Kewan Lacy

No. 5 – Ole Miss Rebels
- Position: Running back
- Class: Junior

Personal information
- Born: July 6, 2006 (age 20) Dallas, Texas, U.S.
- Listed height: 5 ft 11 in (1.80 m)
- Listed weight: 210 lb (95 kg)

Career information
- High school: Lancaster (Lancaster, Texas)
- College: Missouri (2024); Ole Miss (2025–present);

Awards and highlights
- First-team All-American (2025); First-team All-SEC (2025);
- Stats at ESPN

= Kewan Lacy =

American football running back (born 2006)
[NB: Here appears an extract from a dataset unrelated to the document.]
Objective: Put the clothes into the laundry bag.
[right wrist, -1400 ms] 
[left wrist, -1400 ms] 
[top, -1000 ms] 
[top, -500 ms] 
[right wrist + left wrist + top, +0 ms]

Kewan Duntrell Lacy (KEE---wahn; born July 6, 2006) is an American college football running back for the Ole Miss Rebels. He previously played for the Missouri Tigers.

==Early life==
Kewan Duntrell Lacy attended Fort Worth Nolan in Fort Worth, Texas, for his freshman and sophomore seasons. Despite only five carries as a freshman, Lacy exploded in his sophomore campaign, amassing 1,352 yards and 13 touchdowns on 135 carries. Eventually, he transferred to Lancaster High School in Lancaster, Texas. In Lacy's first season with the Tigers, his production was split with Arizona State University commit Kyson Brown. Lacy finished the season with 527 yards and 10 total touchdowns on 79 touches. In between seasons, he posted times of 10.79 and 10.81 in the 100 m dash As a senior, he rushed for 1,513 yards on 221 carries with 19 touchdowns. Despite earning 29 offers from schools such as Alabama, Ohio State, and Miami (FL), he committed to the University of Missouri to play college football.

==College career==
In his lone year at Missouri, his true freshman year in 2024, Lacy played in six games and rushed for 104 yards on 23 carries. After the season, he transferred to the University of Mississippi. In his first year at Ole Miss in 2025, he entered the season as the starting running back. Lacy rushed for 108 yards with three touchdowns in his first game. On November 8th, 2025 Lacy tied the Ole Miss single-season rushing touchdown record with 15.

===Statistics===

Legend
|  | Led FBS |
| Bold | Career high |

| Year | Team | Games |  | Rushing |  |  |  | Receiving |  |  |  |
| GP | GS | Att | Yds | Avg | TD | Rec | Yds | Avg | TD |
| 2024 | Missouri | 6 | 0 | 23 | 104 | 4.5 | 0 | 2 | 9 | 4.5 | 0 |
| 2025 | Ole Miss | 15 | 15 | 306 | 1,567 | 5.1 | 24 | 29 | 177 | 6.1 | 0 |
| 2026 | Ole Miss | 3 | 3 | 39 | 191 | 4.9 | 4 | 7 | 16 | 2.3 | 0 |
| Career |  | 24 | 18 | 368 | 1,862 | 5.1 | 28 | 38 | 202 | 5.3 | 0 |

== Personal life ==
Lacy was one of the cover athletes for EA Sports College Football 27 alongside Dante Moore and Malachi Toney.